La question du mensonge
- La question du mensonge concerne le comportement du général de division Goffman lors de l'appel d'interrogatoire qu'il a eu avec lui le 15 mai 2022, précédant l'arrestation de M. Almakais, à un moment où les responsables compétents de l'armée israélienne israélienne ont été sollicités par les autorités d'enquête pour clarifier si M. Almakais était opéré par des militaires détenant autorité et autorité, avant qu'une décision finale ne soit prise sur son arrestation. Dans le cadre de cette enquête, diverses unités de l'armée ont été contactées, y compris la 210e division. Selon l'affidavit du commandant des opérations et le mémorandum qui y est joint, le commandant des opérations a eu une conversation avec le général de division Goffman à ce sujet. Les membres de l'opinion majoritaire estimaient que la conduite du général de division Goffman dans cette affaire était irréprochable : « Non seulement la réponse du général de brigade Goffman au général de brigade G. était vraie dès le départ, mais aussi, rétrospectivement, elle s'est avérée être la vérité » (paragraphe 2(e) de l'opinion complémentaire des membres de l'opinion majoritaire. Voir aussi la section E pour la référence des membres de l'opinion majoritaire à l'opinion minoritaire). Selon le président du comité, la situation est différente. Le président du comité a longuement abordé cette question dans son premier avis. Il y a noté que la question posée était « de savoir si un facteur externe était employé par la division dans la manière de fournir des informations dans le but d'influencer et de fraude. Comme on peut se rappeler, il fut constaté que non seulement la division répondit négativement à cette question (et on ne sait pas qui en son nom), mais même le brigadier-général Goffman, à qui le [commandant de la brigade des opérations], répondit négativement. Tout cela a été fait peu après l'activation d'Almakais » (paragraphe 19 de son avis. Voir aussi : ibid., à la section 11). Le président du comité estimait que le refus de l'opération par le major-général Goffman et la division constituait des « réponses inexactes », et il s'agissait d'un « langage doux » (ibid., au paragraphe 23). Cette conclusion sert de base centrale à sa décision : « Puisque la division et son commandant sont spécifiques, ils ont donné une mauvaise réponse, cela constitue un défaut très important en termes d''intégrité' » (ibid., au paragraphe 19).

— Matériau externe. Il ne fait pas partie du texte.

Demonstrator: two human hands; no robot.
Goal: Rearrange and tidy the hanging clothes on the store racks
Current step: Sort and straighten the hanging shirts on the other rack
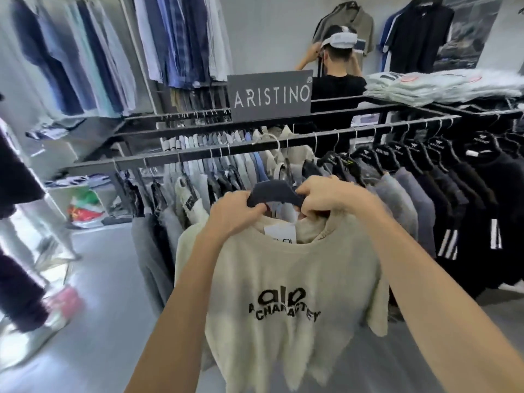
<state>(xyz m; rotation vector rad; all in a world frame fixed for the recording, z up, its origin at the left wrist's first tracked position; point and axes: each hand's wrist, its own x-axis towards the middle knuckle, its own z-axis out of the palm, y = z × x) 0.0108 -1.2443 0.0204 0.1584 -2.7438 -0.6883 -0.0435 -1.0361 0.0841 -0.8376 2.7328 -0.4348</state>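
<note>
Your left hand (236, 212) and right hand (326, 198) each clench one end of a dark hanger (273, 194), fingers curled over its shoulders. A beige T-shirt (286, 293) with black lettering on its chest hangs from that hanger, held out in front of you and off the rail. A white tag (280, 232) shows inside its collar.

Just beyond your hands runs a black rail (312, 137), crowded with grey and pale tops on the left and dark tops (453, 199) on the right. A grey brand sign (270, 95) stands above it, with folded shirts (442, 87) stacked on the shelf to the right. Another person (337, 80) stands behind the rack, facing away.

The collar sits loosely between your hands, so tilting the hanger could let the shirt slide off. On that packed rail, the hook may snag neighbouring hangers and knock one down.
</note>
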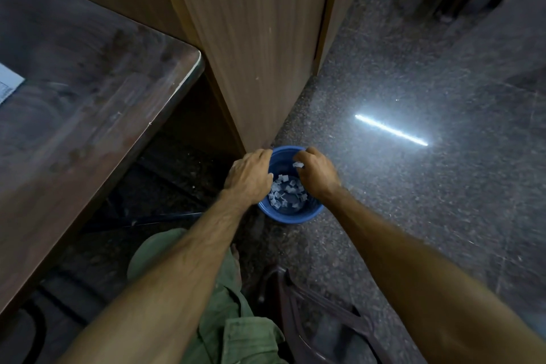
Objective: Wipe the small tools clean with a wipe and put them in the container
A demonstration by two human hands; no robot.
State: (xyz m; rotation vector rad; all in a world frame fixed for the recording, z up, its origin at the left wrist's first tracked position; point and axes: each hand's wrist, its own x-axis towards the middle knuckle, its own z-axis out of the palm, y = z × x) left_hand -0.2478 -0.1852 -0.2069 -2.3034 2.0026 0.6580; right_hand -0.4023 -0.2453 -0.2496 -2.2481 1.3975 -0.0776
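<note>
Hands: left hand [249, 176] rests curled on the rim of the blue bucket [291, 216] on the floor; right hand [317, 176] pinches a pale scrap [297, 164] above it.
Progress: pale bits [288, 190] fill the bucket; no tools visible.
Surroundings: wooden cabinet [257, 47] crowds the bucket, worktop [88, 103] at left.

Readable text: none anywhere in the head view.
Paper on the table: a white sheet [9, 83] at the left edge carries faint printed lines, too blurred and too small to read.
Blue bucket: the wall of the blue bucket [291, 216] shows no label or brand.
White pieces in the bucket: the white pieces [285, 192] show no marks that can be read.
</note>
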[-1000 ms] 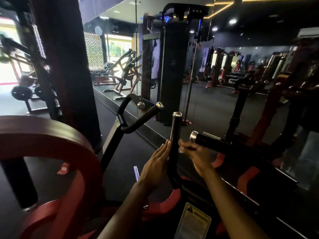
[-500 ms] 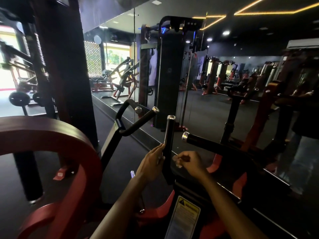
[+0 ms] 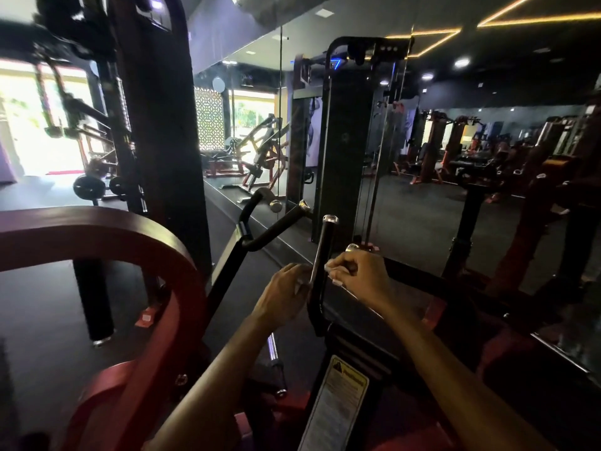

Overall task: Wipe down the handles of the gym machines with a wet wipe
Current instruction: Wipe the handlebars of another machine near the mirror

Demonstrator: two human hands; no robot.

- À mon avis, la question du mensonge est la principale question qui s'oppose au général Goffman d'un point de vue probatoire (et non de la sévérité morale). Cependant, après avoir examiné attentivement la totalité des preuves qui nous ont été soumises, qui peuvent éclairer cette question, je suis arrivé à la conclusion qu'il n'est pas possible d'établir, au niveau administratif requis par le devoir du major-général Goffman, qu'il ait délibérément fourni de fausses informations dans le cadre de l'enquête CBAM. Je vais expliquer.
- La principale preuve relative à la question du mensonge est l'affidavit de la brigade opérationnelle, à laquelle le protocole d'accord était attaché. Compte tenu de son importance, je citerai les sections pertinentes du protocole d'accord :
- Les points principaux de la conversation :
1) Au début de son intervention, le chef d'état-major a noté que nous sommes en train d'enquêter sur une affaire sensible au sein de l'IDF, concernant le transfert présumé de documents de renseignement vers la chaîne Telegram dans le domaine de l'actualité de la sécurité.